→ **Directions for this task**
Each line of the data must be copied exactly.

::: Stored data :::

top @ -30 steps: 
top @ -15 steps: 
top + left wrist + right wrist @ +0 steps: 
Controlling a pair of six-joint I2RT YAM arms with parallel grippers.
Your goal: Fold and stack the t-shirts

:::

→ **Answer below**
top @ -30 steps: 
top @ -15 steps: 
top + left wrist + right wrist @ +0 steps: 
Controlling a pair of six-joint I2RT YAM arms with parallel grippers.
Your goal: Fold and stack the t-shirts

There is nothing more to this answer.